Si les bailleurs de logements ou de locaux commerciaux, souvent endettés au delà de toute prudence pour investir, ont des raisons de s'inquiéter de la continuité du paiement des loyers par leurs locataires, il est une catégorie qui en a encore plus de se sentir menacée par la crise du coronavirus : celle des investisseurs en résidence de tourisme. Ils ont conclu des baux commerciaux avec un gestionnaire de résidence et pensaient pouvoir compter sur un loyer sans risque, quel que soit son taux de remplissage. Or Le Figaro vient d'alerter sur le fait que, au moins pour les résidences de montagne, des sociétés de gestion, voyant la saison d'hiver brutalement interrompue par le confinement et craignant pour la saison d'été, arrêteraient de payer le loyer.
Selon Christine Lorenzini, présidente de la Fédération nationale des associations de propriétaires en résidence de tourisme (FNAPRT), interrogée par Le Figaro, "ils veulent l’annulation pure et simple des loyers à verser aux propriétaires pendant toute la durée du confinement." La plupart de ces propriétaires auraient reçu un message de leur gestionnaire, à l’image de celui envoyé à ses bailleurs par l'un de ces opérateurs, Odalys, qui argumente ainsi : "À partir du moment où nous sommes dans l’impossibilité totale d’utiliser le bien pour des raisons indépendantes de notre volonté, liées à la crise sanitaire actuelle, nous n’avons pas d’autre choix que d’interrompre le paiement du loyer qui est la contrepartie d’une exploitation normale". Et d'annoncer, pour la période allant de janvier à mars inclus, le paiement des loyers prorata temporis jusqu’au 13 mars, et pour la période postérieure, une interruption totale jusqu’à ce que les activités puissent "reprendre dans des conditions normales, les mesures gouvernementales ayant été levées"...
Côté propriétaires, cette position est inacceptable, mais les possibilités d'action sont limitées. Ils peuvent évidemment demander en justice une résiliation du bail, puisqu'ils disposent de baux fermes. Mais avec l'arrêt de l'appareil judiciaire, ils ne peuvent espérer une décision rapide, et en cas de résiliation, ils se retrouvent à devoir gérer eux-mêmes leur bien... Du coup, la FNAPRT appelle les propriétaires à ne pas se diviser en agissant seuls, et à rester regroupés en association de propriétaires, seule manière de peser dans les négociations avec les gestionnaires.

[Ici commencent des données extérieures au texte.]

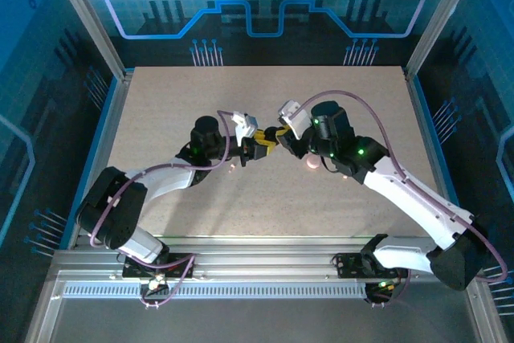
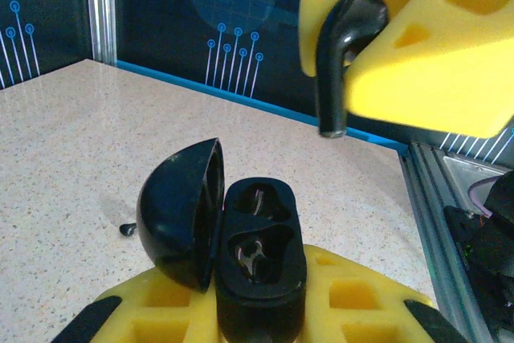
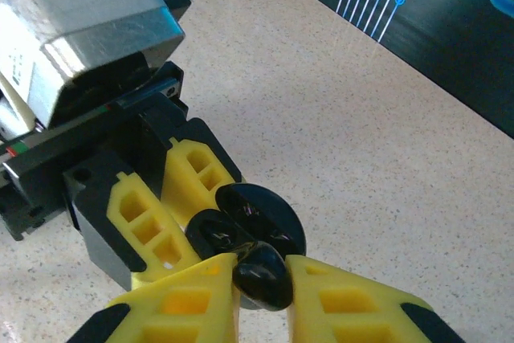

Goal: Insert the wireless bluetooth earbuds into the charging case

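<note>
The black charging case (image 2: 261, 256) sits above the middle of the bench (image 1: 161, 110), clamped at its lower body by the left end effector (image 2: 259, 315). That end effector's yellow fingers (image 2: 357, 299) are closed tight against both sides of the case. The domed lid (image 2: 181, 213) is swung open to the left, and the two glossy wells face upward.

Above the case and nearer the bench's right edge, the right end effector (image 3: 263, 277) has its yellow jaws nearly closed on a black earbud (image 2: 344, 47). It pinches the bulb end, and the stem hangs down. In the left wrist view the earbud is clear of the case. In the right wrist view it overlaps the case's near rim, and contact cannot be judged from there.

From overhead, the two arms reach in from the bench's near edge and meet tip to tip at its centre, each wrist bent inward.

A small dark thing (image 2: 127, 229) lies on the speckled bench beyond the open lid, too small to identify. A pale pink round thing (image 1: 312, 163) rests on the bench just beside the right arm's wrist, toward the near edge from the meeting point. Aluminium posts and blue-lit patterned panels (image 1: 265, 6) stand along the bench's far and side edges.
</note>
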Controlling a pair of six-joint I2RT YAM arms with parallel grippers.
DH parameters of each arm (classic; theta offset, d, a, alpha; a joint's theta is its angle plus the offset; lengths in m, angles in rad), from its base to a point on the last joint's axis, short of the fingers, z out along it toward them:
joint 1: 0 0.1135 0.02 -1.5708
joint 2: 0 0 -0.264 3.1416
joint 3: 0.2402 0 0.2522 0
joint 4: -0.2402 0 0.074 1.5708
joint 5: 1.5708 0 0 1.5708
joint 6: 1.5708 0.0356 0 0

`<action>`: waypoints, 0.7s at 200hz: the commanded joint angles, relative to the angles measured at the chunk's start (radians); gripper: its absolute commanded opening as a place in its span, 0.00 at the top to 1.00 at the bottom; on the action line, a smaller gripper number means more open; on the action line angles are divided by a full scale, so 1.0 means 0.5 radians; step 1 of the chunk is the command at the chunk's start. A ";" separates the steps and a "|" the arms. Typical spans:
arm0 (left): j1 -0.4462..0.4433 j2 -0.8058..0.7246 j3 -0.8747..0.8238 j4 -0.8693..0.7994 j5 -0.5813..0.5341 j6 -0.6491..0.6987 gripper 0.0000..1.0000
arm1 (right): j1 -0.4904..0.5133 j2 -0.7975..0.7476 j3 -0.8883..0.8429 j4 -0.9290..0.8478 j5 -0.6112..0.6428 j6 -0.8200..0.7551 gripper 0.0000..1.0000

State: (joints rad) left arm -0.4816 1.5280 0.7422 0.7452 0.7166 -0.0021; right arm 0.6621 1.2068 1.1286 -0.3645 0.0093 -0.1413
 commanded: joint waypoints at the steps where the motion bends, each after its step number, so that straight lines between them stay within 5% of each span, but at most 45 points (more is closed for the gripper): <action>1: -0.009 -0.072 -0.013 0.001 0.067 0.013 0.81 | 0.023 0.040 0.124 -0.087 0.024 -0.196 0.79; 140: -0.009 -0.134 0.004 -0.076 0.054 0.056 0.80 | 0.081 0.211 0.338 -0.291 0.008 -0.477 0.79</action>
State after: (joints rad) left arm -0.4816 1.4891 0.7422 0.7078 0.7212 0.0021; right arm 0.6800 1.3022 1.2560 -0.4694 0.0120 -0.3367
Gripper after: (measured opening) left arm 0.204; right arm 0.210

Selon ces propriétaires, la démarche des gestionnaires serait abusive: les gestionnaires vendent leurs séjours à l’avance, ils ont déjà encaissé les recettes, souligne Me Jacques Gobert, l'avocat de l'association. Et dans le même temps, la quasi-totalité des enseignes ont mis leur personnel au chômage partiel et pourraient même être exonérées de charges. Ces entreprises auraient donc de la trésorerie et n’auraient aucune raison de ne pas verser de loyers. Il dénonce l'attitude des gestionnaires qui ont beau jeu de renvoyer les propriétaires endettés vers leurs banques pour négocier un étalement de leur crédit, "une autre façon de laisser ces derniers se débrouiller entre eux et payer eux-mêmes les pots cassés". A leur décharge, les gestionnaires de ces résidences font face, comme l’ensemble du secteur du tourisme, à la perspective de semaines voire de mois d’inactivité totale. Et par ailleurs, les séjours vendus non effectués devront être au mieux échangeables sur une période de 18 mois, voire remboursés à l’issue de laps de temps.
Du coup, les pouvoirs publics sont appelés à la rescousse : afin de rapprocher les positions des uns et des autres des discussions seraient prévues prochainement, rassemblant les pouvoirs publics, les gestionnaires et les représentants des propriétaires. Si la question des résidences de tourisme est particulièrement sensible, des difficultés pourraient par la suite toucher les résidences étudiantes voire les résidences seniors si la crise sanitaire s’étend sur une longue période, avertit Le Figaro...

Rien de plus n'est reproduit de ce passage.